## DESCRIPTION OF THE TASK
Only one number is wanted: the count of lines in the records below that hold the word "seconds".

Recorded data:

- - -

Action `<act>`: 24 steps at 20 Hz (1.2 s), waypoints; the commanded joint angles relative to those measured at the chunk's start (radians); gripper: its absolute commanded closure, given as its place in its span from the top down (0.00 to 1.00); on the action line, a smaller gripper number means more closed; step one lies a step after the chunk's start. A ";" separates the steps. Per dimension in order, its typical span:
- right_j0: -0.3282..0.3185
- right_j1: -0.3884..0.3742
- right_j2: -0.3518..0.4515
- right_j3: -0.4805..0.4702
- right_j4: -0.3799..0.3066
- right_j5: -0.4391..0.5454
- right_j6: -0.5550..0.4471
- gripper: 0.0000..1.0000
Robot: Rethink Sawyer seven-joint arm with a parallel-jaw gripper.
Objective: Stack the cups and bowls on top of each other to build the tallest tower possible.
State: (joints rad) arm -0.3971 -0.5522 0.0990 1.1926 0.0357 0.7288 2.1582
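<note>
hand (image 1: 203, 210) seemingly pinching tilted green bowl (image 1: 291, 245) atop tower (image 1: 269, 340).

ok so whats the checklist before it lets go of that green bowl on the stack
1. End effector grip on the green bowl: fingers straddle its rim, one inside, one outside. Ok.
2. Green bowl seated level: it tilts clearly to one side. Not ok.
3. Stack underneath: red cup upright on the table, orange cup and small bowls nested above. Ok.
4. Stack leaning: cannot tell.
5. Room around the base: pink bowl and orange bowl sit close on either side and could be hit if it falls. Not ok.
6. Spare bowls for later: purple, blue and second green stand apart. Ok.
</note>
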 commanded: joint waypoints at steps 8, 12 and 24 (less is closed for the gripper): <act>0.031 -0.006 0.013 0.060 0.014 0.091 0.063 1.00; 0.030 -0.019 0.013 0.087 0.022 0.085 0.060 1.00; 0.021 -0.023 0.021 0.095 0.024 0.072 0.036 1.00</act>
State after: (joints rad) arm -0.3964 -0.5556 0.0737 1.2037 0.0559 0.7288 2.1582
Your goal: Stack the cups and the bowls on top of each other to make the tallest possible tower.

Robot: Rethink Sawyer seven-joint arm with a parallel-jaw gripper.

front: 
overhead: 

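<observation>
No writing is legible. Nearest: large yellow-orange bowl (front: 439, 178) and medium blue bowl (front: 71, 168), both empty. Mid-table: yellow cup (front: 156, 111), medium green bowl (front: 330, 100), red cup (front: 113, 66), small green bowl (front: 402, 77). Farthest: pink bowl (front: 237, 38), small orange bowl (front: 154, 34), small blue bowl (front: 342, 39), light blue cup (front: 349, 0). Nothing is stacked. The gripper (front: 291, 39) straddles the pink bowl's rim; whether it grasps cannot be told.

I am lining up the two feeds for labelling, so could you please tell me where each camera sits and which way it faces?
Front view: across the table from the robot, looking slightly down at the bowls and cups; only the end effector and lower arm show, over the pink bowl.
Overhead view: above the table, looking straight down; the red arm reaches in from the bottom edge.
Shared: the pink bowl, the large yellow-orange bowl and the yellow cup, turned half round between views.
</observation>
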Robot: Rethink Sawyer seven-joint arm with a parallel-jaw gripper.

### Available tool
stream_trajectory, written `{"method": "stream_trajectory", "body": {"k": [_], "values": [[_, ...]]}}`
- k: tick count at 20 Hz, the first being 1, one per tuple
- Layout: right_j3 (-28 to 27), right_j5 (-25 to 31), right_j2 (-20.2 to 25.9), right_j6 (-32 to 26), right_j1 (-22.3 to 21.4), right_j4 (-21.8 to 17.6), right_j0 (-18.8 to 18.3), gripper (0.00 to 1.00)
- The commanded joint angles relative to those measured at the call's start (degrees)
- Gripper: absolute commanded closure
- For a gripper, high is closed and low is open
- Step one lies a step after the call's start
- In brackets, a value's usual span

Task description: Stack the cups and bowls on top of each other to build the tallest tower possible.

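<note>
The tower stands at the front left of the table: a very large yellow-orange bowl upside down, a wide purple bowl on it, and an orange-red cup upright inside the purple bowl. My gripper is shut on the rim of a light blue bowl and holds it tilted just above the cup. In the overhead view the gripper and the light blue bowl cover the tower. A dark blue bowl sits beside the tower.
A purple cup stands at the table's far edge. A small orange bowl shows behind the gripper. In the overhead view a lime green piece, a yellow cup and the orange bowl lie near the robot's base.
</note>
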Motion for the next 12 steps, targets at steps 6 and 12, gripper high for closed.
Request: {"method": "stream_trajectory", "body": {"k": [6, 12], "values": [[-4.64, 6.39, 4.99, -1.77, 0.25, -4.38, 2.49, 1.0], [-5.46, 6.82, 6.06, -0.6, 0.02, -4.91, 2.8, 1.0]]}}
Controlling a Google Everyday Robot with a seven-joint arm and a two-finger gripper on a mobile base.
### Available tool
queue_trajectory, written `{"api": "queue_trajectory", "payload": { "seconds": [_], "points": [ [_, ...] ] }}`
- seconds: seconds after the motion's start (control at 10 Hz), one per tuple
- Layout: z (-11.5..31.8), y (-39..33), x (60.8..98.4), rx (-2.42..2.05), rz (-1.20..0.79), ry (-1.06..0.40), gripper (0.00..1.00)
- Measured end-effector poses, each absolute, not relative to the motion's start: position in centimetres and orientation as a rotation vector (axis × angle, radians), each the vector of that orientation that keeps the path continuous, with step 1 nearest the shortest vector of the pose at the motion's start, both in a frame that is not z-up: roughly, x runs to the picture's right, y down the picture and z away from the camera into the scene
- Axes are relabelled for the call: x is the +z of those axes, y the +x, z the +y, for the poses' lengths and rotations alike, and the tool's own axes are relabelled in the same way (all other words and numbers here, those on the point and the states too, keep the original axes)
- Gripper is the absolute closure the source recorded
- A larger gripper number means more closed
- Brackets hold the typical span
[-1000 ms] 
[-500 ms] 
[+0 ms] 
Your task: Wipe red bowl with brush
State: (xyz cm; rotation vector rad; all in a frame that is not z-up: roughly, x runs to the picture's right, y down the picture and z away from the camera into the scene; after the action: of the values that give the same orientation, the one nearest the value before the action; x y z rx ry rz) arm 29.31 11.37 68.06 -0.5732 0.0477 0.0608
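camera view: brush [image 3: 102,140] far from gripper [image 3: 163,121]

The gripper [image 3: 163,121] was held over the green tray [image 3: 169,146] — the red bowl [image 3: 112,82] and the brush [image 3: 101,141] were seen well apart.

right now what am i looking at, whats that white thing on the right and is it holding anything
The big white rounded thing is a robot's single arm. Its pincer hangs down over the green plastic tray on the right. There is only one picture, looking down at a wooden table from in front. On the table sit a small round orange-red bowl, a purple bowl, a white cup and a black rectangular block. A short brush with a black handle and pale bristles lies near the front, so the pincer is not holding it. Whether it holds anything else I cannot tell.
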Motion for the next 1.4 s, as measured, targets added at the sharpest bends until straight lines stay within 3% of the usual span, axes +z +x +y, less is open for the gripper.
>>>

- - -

## TASK RESULT
2